Words Not to Die For

Tomgram: Andrew Bacevich, | TomDispatch

U.S. Marines are, for the first time, deploying to Syria (with more to come). There’s talk of an “enduring” U.S. military presence in Iraq, while additional U.S. troops are being dispatched to neighboring Kuwait with an eye to the wars in both Iraq and Syria.  Yemen has been battered by a veritable blitz of drone strikes and other air attacks.  Afghanistan seems to be in line for an increase in American forces.  The new president has just restored to the CIA the power to use drones to strike more or less anywhere on the “world battlefield,” recently a Pentagon prerogative, and is evidently easing restrictions on the Pentagon’s use of drones as well.  U.S. military commanders are slated to get more leeway to make decisions locally and the very definition of what qualifies as a “battlefield” looks like it’s about to change (which will mean even less attention to “collateral damage” or civilian casualties).
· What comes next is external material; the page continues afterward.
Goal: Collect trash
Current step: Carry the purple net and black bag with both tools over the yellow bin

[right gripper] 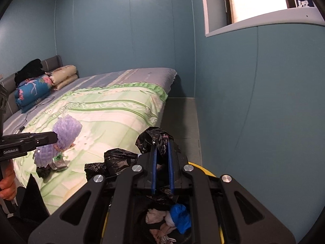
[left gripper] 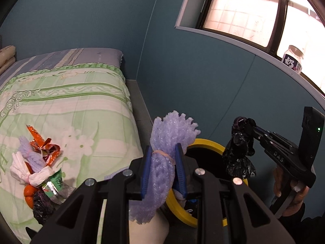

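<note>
My left gripper [left gripper: 163, 152] is shut on a purple foam net [left gripper: 166, 142] bound with a rubber band, held beside the yellow-rimmed trash bin [left gripper: 209, 143]; it also shows in the right wrist view [right gripper: 67, 132]. My right gripper [right gripper: 161, 142] is shut on a crumpled black plastic bag [right gripper: 154, 137] above the bin [right gripper: 203, 167]; the bag also shows in the left wrist view [left gripper: 239, 152]. The bin holds blue and white scraps [right gripper: 178, 217]. A trash pile [left gripper: 38, 162] lies on the bed: orange wrapper, purple net, tissues, green packet, tangerines, black bag.
The bed with a green floral quilt [left gripper: 71, 101] fills the left. Folded bedding and pillows [right gripper: 36, 85] sit at the headboard. A blue wall and a windowsill with a jar [left gripper: 293, 58] are at the right. A narrow grey ledge [right gripper: 182, 118] runs beside the bed.
</note>
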### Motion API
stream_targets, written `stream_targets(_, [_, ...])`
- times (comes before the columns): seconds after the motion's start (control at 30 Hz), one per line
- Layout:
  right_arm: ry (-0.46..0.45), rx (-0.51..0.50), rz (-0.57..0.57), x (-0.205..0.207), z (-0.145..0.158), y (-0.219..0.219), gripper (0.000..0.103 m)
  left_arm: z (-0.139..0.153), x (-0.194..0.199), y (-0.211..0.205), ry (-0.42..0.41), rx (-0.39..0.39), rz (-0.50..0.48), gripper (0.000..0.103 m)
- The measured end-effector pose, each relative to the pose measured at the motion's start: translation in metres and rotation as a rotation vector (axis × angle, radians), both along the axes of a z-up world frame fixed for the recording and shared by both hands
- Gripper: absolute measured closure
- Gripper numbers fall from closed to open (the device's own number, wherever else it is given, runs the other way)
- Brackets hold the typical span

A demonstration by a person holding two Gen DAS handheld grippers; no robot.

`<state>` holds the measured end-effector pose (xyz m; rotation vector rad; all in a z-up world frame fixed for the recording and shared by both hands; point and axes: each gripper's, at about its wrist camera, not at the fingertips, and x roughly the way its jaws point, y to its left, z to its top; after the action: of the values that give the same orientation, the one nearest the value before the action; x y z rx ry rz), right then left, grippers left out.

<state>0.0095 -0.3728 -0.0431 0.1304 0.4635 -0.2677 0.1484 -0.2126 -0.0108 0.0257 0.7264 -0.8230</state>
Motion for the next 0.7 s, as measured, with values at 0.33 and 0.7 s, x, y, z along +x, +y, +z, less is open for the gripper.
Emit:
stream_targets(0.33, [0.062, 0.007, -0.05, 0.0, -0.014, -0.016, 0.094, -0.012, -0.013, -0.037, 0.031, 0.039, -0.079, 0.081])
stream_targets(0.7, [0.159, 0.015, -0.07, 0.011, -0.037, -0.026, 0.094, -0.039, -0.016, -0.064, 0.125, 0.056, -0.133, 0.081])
President Trump may soon designate various areas outside more or less official American war zones -- since the U.S. Congress no longer declares war, they can’t truly be official -- as “temporary areas of active hostility.” That will grant U.S. commanders greater leeway in launching attacks on terror groups in places like Somalia.  In fact, this already seems to have happened in Yemen, according to the New York Times, opening the way for a disastrous Special Operations Forces raid there that caused the death of a Navy SEAL and possibly nine Yemeni children (the youngest three months old), while evidently accomplishing next to nothing.
In other words, in the early months of the Trump era, U.S. wars and conflicts across the Greater Middle East are being expanded and escalated.  This isn’t exactly a new process, and isn’t yet at the level of either the failed Iraqi Surge of 2007 or the failed Afghan one of 2010.  Still, you might think that the almost instant failure of that Yemen raid would have rung a few familiar warning bells in Washington when it comes to escalating America’s wars in the region.  If so, you would evidently be oh-so-wrong.  The history of the last 15 years tells us that in Washington such setbacks couldn’t matter less. At the moment, the generals who have headed down these very paths before are evidently recommending to an eager new president that it’s the height of wisdom to head down them again.
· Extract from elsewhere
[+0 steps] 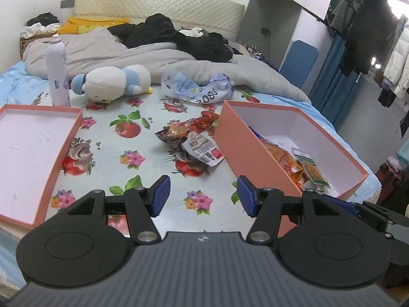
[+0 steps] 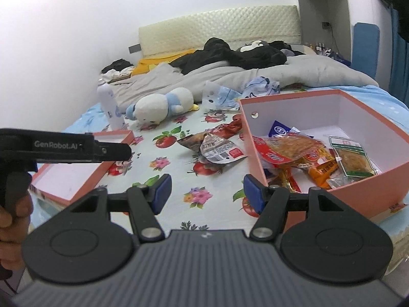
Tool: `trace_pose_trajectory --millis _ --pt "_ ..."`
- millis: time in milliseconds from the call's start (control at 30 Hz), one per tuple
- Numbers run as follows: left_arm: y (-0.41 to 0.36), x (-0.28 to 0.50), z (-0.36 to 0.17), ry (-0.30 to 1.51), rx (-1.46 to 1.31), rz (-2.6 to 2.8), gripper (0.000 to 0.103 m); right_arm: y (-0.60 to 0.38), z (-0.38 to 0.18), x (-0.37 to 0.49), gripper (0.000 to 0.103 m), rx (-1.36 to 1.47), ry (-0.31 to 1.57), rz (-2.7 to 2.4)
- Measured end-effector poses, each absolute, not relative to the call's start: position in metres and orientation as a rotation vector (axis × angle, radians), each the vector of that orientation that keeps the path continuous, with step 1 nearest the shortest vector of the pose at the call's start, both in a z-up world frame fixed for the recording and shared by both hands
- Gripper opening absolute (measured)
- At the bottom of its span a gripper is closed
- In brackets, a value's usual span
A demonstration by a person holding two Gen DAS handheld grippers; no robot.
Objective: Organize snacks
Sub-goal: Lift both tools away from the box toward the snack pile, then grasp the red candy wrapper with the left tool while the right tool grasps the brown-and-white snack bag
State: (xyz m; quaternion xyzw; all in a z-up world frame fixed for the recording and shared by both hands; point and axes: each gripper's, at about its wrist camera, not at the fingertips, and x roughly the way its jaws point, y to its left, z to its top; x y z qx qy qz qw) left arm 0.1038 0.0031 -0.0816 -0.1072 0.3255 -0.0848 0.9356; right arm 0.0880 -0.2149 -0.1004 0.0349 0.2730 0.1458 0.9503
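**Both claws spread, snacks on the bed and in the box**

Your left gripper (image 1: 203, 195) is spread wide, nothing btw its blue pads (image 1: 160, 194). It hovers above the flowered sheet (image 1: 143, 163). The loose snack packets (image 1: 190, 140) lie ahead of it, a little to the right of centre and apart from the pads: a white packet with a red label on top, brown and red ones behind it. They lie just beside the left wall of the pink box (image 1: 245, 148). That box is to the right of the claw, and its near corner is close to the right pad.

Your right gripper (image 2: 207, 194) is also spread, holding nothing. In this view the packets (image 2: 217, 145) lie ahead, near centre, left of the box (image 2: 378, 186). Inside the box you see an orange packet (image 2: 296, 148), a green-edged clear packet (image 2: 352, 158) and a blue-white one (image 2: 280, 129) at the back, w/ more under them.

The box lid (image 1: 33, 148) lies open side up at the left. A plush toy (image 1: 115, 83), a spray can (image 1: 57, 71) and a crumpled plastic bag (image 1: 202, 87) are further back.
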Motion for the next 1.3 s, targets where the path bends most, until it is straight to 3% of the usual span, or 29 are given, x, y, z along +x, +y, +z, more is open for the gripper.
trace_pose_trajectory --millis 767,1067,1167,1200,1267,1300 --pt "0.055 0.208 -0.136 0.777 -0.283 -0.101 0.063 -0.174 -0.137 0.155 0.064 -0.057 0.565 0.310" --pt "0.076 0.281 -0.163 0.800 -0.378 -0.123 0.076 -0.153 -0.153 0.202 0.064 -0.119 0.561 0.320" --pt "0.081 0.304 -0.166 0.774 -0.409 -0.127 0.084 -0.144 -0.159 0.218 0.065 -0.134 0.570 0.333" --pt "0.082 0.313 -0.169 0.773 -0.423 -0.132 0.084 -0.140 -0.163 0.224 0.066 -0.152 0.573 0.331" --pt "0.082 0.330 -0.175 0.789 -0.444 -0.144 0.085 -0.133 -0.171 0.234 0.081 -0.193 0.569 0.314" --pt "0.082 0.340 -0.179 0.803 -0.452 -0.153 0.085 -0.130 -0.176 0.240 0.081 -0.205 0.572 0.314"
As TomDispatch regular Andrew Bacevich, author of America’s War for the Greater Middle East, points out today, this is now business as usual in militarized Washington in the twenty-first century.  It’s so much the law of the land that the Pentagon has developed the perfect language for masking, perhaps to itself as much as others, just how dismally familiar this process actually is. Tom
Prepare, Pursue, Prevail!
Onward and Upward with U.S. Central Command
By Andrew J. Bacevich
By way of explaining his eight failed marriages, the American bandleader Artie Shaw once remarked,  “I am an incurable optimist.” In reality, Artie was an incurable narcissist. Utterly devoid of self-awareness, he never looked back, only forward.
So, too, with the incurable optimists who manage present-day American wars.  What matters is not past mistakes but future opportunities.  This describes the view of General Joseph Votel, current head of U.S. Central Command (CENTCOM).  Since its creation in 1983, CENTCOM has emerged as the ne plus ultra of the Pentagon’s several regional commands, the place where the action is always hot and heavy.  Votel is the latest in a long train of four-star generals to preside over that action.